Читаем Любовь к литературе полностью

Мой будильник старого глухарятника поднял меня в нужную минуту, да я и не спал. Табор вблизи глухариного тока не место для сна — для чего-то другого, для полудремы, какой-то особой невесомости, когда сознаешь себя отрешенным от всех зацепок-привязок, затерянным во вселенской ночи; время слушать дыханье натуры, огонь, биение жизни в собственном естестве. Мой вожатый — милиционер — спал каменно, непробудно. Я поправил костер, постоял в бездумном одиночестве, разбудил парня, не с первого раза и не со второго...

Пошли. Мое внимание сосредоточилось на широкой спине вожатого. Я двигался за ним тенью, шаг в шаг. Мы спускались в какие-то волчьи ямы, подымались на гряды, култыхались в сугробах, как косачи. Я подумал, что это не дело — табориться так далеко от тока. Еще я подумал... Но — ладно... Вожатый подал знак стать и слушать. Стучала кровь в висках, шуршали по коже капельки пота.

Лес пребывал в глубоком оцепенении, казалось, и не проснуться ему. Даже филин не ухал. Стал поджимать морозец, появились первые признаки дрожи во всех членах, захотелось постукотать зубами. Внезапно меня осенила простая мысль: мы пришли на ток в два часа по новому, летнему времени, а птицы-то не знают, что время перевели на час вперед. Значит, что же? У птиц самое время сна. Я поделился с вожатым моим озарением. Он согласился со мною. Каждый из нас отыскал себе чурку и сел.

Время текло несносно медленно, тихо. Вожатый попался мне терпеливый: вырос в этих лесах — сидел совою, не шелохнулся. В положенный час (по старому времени) запикали птахи. Обязательный в прежние времена побудчик-вальдшнеп почему-то не огласил лес хорканьем и попискиваньем. Не забормотал, не зачуфыркал косач, не затрубил журавль. Даже заяц, обыкновенно в эту пору лопочущий благим матом свою любовную чепуху, и тот не подал голосу. Не прилетела, квохча, не побудила своих кавалеров глухарка. Ни один мошник не щелкнул клювом, не скиркнул.

Каждое из этих явлений (то есть неявлений) требовало обдумывания, обсуждения со знатоками — Учителем или его Супротивником. Почему не пролетел на черте ночи и утра вальдшнеп?

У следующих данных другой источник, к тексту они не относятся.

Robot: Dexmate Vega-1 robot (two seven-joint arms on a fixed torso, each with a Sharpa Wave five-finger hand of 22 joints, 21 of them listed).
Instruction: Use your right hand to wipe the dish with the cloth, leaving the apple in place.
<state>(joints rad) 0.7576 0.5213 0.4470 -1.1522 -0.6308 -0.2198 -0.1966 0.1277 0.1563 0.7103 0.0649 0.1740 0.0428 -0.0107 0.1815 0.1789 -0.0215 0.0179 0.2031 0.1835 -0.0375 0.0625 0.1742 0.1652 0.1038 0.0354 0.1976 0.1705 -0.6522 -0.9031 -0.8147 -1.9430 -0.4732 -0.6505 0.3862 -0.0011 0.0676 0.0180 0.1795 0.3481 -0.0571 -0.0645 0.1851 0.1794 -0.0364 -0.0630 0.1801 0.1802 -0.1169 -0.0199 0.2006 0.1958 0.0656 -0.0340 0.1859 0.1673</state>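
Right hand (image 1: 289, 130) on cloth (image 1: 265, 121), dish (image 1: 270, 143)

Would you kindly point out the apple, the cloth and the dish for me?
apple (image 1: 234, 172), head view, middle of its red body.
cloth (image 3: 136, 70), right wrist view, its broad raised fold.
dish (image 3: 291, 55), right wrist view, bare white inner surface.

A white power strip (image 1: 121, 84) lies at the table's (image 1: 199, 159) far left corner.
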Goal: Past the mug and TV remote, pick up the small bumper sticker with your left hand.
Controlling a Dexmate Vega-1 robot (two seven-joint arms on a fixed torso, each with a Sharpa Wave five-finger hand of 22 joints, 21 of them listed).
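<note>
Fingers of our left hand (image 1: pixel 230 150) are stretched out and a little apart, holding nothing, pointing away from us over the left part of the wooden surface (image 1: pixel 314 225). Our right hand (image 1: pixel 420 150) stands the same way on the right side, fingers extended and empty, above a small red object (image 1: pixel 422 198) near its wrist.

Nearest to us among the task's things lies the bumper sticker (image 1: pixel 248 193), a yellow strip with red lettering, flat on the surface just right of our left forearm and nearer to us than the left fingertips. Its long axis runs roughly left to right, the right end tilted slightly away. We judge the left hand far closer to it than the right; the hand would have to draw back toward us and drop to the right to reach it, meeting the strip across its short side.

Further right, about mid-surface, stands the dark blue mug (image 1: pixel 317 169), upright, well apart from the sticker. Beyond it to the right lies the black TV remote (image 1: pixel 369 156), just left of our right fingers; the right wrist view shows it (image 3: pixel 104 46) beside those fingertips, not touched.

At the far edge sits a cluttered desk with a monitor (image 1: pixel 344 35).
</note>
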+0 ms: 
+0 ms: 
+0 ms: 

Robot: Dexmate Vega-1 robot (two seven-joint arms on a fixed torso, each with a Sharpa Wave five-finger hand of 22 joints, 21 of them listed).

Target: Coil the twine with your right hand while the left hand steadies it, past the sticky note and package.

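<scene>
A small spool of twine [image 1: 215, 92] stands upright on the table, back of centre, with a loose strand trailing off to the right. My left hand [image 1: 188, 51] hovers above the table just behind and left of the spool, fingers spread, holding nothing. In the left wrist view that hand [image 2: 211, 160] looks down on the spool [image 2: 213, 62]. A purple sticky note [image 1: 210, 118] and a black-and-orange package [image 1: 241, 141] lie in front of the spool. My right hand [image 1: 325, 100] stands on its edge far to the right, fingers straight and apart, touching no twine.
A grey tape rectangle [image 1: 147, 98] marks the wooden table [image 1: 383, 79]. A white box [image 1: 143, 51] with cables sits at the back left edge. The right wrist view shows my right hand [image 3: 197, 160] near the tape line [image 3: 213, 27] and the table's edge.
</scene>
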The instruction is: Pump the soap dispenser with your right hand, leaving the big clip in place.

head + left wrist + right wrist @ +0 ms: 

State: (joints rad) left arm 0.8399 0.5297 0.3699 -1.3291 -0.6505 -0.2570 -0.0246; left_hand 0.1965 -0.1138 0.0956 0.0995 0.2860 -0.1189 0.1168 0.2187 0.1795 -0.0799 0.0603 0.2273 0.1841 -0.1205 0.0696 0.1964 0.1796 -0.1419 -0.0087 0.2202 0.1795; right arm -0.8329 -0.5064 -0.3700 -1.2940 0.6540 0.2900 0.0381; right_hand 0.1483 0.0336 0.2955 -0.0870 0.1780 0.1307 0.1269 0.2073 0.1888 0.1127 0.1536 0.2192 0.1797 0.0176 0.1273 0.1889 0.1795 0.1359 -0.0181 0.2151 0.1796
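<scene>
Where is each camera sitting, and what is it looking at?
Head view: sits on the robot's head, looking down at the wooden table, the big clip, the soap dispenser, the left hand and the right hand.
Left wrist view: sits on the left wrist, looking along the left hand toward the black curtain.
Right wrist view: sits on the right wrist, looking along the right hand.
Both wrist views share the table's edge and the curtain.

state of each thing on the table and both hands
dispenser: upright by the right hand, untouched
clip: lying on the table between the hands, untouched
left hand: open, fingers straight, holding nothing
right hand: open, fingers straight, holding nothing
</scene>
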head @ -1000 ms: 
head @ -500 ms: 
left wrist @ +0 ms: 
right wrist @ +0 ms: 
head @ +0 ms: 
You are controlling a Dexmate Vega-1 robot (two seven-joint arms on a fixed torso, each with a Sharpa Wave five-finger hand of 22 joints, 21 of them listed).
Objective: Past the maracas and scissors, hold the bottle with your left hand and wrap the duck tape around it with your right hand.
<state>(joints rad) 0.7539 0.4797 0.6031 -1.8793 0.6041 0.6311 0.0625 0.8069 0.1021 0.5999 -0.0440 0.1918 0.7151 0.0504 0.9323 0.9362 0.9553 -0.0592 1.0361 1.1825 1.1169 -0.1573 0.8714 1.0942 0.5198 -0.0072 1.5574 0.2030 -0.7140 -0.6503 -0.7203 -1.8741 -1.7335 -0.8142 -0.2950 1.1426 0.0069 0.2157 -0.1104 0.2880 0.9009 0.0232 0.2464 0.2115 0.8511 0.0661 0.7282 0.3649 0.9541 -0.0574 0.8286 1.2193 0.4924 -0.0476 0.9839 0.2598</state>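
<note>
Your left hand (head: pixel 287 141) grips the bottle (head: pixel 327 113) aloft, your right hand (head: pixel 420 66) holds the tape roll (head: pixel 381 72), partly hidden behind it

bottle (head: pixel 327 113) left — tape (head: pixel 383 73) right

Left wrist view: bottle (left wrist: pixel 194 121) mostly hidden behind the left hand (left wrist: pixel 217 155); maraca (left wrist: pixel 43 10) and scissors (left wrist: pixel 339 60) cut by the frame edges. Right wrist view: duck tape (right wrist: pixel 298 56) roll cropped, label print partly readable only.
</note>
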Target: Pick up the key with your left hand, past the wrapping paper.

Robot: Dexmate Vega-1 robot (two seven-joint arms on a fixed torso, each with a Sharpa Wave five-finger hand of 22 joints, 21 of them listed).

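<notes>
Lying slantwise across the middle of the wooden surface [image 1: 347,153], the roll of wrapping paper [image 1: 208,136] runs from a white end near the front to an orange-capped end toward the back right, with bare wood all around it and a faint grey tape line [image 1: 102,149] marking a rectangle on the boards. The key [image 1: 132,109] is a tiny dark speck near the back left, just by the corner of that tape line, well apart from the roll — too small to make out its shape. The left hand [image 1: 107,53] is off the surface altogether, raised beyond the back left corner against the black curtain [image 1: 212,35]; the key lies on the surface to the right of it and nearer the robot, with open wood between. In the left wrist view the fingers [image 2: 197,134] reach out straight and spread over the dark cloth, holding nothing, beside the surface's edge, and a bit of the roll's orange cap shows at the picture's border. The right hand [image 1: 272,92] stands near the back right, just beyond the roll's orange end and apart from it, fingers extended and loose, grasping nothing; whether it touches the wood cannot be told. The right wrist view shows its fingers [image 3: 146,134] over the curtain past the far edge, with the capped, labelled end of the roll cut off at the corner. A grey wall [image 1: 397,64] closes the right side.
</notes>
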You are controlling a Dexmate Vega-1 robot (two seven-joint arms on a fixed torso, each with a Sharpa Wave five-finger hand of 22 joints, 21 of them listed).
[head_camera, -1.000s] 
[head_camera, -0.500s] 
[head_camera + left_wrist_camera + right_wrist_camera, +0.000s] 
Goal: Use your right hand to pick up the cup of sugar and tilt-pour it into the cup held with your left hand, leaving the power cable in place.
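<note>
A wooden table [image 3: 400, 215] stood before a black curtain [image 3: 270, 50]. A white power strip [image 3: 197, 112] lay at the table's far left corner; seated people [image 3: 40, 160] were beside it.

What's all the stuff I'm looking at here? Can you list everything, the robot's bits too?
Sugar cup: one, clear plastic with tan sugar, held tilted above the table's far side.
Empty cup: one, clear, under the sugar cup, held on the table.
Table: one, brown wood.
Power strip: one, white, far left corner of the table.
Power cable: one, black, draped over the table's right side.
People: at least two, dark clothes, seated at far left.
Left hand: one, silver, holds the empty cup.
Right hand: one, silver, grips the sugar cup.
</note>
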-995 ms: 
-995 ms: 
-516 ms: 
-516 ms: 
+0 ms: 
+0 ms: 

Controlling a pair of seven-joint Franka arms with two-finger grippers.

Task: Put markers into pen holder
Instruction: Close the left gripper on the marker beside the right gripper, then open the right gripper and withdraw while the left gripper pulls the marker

Учитель скажет: «Уже поздно, он свое отлетал». Или: «Еще рано, не время». Супротивник скажет: «Откуда ему взяться, вальдшнепу? Его же эти сукины дети колошматят на всем тысячеверстном пути его пролета. Весной на тягах еще хоть мажут, а осенью, с натасканными собаками... Куда же ему деваться от «защитников природы»? Он ведь крохотный долгоносик, в нем мяса-то кот наплакал... Вальдшнеп — украшение леса, в сентябре в его перьях все краски осени... А его бьют и потом еще хвастаются...»

В отношении тетеревов двух мнений быть не могло: тетерев — полевая птица; появились химические удобрения, не стало тетеревов... Журавль вообще занесен в Красную книгу, где же ему, тонконогому, выжить при нынешнем многолюдстве?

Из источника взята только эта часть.